AIM OF THE EXERCISE: Using the data below, report how many lines hold the word "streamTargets". Include nothing else in the reply.

* * * * *

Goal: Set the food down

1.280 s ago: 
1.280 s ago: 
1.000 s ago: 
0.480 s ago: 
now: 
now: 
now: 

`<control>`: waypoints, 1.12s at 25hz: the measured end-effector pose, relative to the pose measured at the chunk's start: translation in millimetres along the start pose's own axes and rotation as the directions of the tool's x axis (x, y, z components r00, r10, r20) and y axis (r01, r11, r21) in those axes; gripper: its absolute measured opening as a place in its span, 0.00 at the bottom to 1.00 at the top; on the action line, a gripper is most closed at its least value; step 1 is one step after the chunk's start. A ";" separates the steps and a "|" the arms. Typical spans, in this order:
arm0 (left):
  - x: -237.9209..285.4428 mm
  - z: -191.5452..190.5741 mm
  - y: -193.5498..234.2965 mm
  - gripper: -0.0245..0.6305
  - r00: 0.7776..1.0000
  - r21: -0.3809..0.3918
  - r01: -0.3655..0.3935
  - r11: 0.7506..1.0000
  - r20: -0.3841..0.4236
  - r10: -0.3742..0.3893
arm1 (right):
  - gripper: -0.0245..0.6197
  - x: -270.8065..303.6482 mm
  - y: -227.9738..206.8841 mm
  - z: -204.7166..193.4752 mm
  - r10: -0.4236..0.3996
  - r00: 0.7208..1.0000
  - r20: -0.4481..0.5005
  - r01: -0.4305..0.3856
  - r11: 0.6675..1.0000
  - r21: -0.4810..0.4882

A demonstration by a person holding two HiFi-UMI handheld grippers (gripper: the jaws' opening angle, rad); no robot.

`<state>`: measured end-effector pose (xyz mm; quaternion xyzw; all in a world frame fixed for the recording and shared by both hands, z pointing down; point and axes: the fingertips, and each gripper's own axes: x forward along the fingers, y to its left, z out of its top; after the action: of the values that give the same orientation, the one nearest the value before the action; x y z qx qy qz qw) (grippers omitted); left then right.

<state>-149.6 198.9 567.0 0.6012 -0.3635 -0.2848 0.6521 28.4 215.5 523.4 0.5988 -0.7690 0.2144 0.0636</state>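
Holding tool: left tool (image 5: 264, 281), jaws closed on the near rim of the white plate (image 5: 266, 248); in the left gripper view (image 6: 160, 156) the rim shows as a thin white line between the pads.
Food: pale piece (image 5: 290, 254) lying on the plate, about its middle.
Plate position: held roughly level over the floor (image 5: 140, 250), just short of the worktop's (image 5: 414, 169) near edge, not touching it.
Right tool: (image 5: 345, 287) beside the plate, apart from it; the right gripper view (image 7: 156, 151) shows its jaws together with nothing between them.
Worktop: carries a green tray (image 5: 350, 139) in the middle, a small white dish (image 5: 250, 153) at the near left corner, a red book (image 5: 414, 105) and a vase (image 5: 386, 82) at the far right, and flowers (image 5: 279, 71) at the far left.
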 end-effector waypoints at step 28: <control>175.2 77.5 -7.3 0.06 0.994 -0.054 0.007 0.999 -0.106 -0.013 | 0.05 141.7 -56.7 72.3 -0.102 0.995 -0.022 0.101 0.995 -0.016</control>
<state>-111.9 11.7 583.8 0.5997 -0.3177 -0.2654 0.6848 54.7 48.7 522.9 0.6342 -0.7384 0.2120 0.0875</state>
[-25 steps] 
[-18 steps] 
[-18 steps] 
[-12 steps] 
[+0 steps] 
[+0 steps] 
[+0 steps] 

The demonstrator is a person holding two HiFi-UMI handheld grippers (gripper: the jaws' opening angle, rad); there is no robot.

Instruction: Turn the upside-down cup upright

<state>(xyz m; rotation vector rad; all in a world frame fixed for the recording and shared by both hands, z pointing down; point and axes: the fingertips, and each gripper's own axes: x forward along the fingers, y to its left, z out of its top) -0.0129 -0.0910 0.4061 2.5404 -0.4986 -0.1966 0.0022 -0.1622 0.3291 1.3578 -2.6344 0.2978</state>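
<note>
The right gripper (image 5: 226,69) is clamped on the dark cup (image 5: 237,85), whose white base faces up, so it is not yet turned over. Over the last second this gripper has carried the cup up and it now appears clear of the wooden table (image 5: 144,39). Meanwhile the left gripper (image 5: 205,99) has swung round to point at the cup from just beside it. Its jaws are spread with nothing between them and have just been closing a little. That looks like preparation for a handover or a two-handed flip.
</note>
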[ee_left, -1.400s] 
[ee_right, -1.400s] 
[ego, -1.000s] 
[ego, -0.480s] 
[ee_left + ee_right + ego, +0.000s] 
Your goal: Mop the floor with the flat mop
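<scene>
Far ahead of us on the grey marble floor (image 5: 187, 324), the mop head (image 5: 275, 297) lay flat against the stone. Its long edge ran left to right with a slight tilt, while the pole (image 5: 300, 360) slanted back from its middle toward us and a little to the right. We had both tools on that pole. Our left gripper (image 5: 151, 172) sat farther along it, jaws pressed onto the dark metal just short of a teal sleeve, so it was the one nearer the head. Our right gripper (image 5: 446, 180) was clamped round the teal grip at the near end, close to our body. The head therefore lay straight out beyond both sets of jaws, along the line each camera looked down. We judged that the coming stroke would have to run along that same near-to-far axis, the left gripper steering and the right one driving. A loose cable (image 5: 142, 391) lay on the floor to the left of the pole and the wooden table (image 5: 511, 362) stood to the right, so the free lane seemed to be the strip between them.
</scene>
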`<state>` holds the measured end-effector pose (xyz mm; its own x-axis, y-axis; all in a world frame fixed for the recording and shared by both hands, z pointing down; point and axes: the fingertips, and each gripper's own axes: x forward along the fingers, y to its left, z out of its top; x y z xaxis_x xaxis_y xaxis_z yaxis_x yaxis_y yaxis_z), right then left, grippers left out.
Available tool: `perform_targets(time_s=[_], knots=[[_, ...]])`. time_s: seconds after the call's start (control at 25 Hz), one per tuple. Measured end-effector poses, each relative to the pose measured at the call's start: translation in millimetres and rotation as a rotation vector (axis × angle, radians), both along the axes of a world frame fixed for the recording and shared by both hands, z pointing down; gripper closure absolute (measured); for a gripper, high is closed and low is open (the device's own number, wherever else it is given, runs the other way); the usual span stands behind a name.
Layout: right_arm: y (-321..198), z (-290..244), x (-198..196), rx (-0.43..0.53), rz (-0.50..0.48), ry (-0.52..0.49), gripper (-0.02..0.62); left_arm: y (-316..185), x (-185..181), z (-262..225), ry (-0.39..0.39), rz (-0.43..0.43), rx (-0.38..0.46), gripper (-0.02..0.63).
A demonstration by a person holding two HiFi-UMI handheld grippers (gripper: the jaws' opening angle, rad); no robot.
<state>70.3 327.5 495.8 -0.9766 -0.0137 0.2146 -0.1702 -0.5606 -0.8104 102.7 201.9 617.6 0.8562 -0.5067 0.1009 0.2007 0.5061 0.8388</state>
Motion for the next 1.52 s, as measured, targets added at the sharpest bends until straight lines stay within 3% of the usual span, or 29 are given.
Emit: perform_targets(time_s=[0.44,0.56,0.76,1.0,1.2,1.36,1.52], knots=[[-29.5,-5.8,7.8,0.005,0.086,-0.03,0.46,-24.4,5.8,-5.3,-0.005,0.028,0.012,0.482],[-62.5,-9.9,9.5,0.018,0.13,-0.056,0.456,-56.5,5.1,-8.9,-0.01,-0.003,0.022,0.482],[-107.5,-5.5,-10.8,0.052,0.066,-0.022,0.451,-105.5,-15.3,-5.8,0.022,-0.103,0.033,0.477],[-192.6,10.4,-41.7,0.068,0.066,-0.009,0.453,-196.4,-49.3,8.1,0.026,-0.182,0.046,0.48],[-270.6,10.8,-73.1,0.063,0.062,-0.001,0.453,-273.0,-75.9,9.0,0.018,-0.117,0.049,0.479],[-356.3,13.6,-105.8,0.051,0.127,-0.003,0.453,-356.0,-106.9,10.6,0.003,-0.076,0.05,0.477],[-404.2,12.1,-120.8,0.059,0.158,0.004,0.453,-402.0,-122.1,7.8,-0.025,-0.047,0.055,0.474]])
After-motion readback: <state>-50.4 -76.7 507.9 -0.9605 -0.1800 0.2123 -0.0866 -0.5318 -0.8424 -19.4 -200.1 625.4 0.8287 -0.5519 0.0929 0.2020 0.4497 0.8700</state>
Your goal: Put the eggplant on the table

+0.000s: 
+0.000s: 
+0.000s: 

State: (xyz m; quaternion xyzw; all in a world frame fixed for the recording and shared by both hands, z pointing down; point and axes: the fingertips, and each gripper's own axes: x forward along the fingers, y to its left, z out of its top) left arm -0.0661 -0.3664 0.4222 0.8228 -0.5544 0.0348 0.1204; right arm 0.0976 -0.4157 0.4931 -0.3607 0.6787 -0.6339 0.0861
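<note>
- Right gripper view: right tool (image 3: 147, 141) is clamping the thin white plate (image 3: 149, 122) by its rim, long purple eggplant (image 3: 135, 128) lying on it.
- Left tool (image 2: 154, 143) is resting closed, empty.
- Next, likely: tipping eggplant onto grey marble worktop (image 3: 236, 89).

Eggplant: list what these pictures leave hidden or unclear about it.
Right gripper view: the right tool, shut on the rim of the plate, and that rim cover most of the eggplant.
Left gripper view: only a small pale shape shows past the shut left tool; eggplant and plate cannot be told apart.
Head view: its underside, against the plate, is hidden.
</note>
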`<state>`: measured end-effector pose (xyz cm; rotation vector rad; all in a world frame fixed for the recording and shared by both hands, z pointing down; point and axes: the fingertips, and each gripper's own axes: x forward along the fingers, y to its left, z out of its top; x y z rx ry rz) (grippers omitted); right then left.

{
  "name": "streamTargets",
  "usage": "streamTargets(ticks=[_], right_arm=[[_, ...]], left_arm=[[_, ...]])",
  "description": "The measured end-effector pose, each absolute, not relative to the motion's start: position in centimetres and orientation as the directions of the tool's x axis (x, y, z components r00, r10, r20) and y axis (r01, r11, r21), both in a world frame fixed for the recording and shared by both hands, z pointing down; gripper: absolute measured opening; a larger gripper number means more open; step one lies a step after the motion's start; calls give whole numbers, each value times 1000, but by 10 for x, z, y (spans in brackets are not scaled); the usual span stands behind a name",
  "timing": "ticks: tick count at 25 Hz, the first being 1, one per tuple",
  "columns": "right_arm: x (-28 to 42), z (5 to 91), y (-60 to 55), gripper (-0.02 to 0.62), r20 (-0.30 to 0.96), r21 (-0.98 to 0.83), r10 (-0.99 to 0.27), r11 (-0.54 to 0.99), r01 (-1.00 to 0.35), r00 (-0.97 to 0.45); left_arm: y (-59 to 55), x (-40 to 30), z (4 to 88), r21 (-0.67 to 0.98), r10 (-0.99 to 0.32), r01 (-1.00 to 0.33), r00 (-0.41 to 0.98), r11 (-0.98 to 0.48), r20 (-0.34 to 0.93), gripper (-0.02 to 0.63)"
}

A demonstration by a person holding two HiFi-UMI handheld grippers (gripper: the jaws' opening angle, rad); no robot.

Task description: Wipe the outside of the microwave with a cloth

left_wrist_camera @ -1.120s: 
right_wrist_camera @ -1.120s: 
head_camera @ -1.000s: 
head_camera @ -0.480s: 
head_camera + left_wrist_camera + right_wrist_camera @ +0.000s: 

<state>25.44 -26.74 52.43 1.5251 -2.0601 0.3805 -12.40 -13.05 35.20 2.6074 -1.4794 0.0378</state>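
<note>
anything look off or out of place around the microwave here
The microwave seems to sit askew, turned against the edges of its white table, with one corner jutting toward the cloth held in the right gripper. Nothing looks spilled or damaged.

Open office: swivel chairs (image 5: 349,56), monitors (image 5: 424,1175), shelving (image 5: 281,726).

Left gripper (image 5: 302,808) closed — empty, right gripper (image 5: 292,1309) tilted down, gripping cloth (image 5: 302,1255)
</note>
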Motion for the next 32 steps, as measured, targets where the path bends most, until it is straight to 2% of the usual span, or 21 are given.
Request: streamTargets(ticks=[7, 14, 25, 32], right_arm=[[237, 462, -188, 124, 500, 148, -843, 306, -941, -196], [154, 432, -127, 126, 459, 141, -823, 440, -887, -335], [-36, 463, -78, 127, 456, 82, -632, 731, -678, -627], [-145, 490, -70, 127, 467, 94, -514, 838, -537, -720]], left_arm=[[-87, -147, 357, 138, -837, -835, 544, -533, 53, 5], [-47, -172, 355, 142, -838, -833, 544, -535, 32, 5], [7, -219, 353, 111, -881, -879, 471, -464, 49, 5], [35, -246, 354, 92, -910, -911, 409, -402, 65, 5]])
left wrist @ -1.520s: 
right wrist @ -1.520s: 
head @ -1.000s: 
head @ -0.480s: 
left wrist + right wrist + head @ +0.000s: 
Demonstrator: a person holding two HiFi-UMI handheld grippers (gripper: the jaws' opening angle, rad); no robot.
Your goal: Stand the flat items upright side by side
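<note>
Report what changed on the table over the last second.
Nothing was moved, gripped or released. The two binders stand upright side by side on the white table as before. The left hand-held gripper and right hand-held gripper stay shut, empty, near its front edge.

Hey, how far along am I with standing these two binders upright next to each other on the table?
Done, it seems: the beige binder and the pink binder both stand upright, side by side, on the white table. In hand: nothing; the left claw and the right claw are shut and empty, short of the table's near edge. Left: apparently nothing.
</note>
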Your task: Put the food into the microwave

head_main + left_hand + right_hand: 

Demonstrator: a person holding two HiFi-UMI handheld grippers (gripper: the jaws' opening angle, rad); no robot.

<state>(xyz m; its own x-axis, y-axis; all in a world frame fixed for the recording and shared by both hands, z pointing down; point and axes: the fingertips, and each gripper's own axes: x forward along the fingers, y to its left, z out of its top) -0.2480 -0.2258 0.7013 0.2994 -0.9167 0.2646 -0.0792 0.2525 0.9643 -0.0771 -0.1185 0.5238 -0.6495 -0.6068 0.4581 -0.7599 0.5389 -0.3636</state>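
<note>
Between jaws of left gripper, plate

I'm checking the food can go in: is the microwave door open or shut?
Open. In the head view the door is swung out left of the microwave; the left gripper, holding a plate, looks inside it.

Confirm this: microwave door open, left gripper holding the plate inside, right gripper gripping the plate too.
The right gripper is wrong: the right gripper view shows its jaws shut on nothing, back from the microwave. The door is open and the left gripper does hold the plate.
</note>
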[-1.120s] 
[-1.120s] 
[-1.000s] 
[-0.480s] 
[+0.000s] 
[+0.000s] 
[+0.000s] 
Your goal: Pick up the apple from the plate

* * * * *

RESPONSE AREA: 3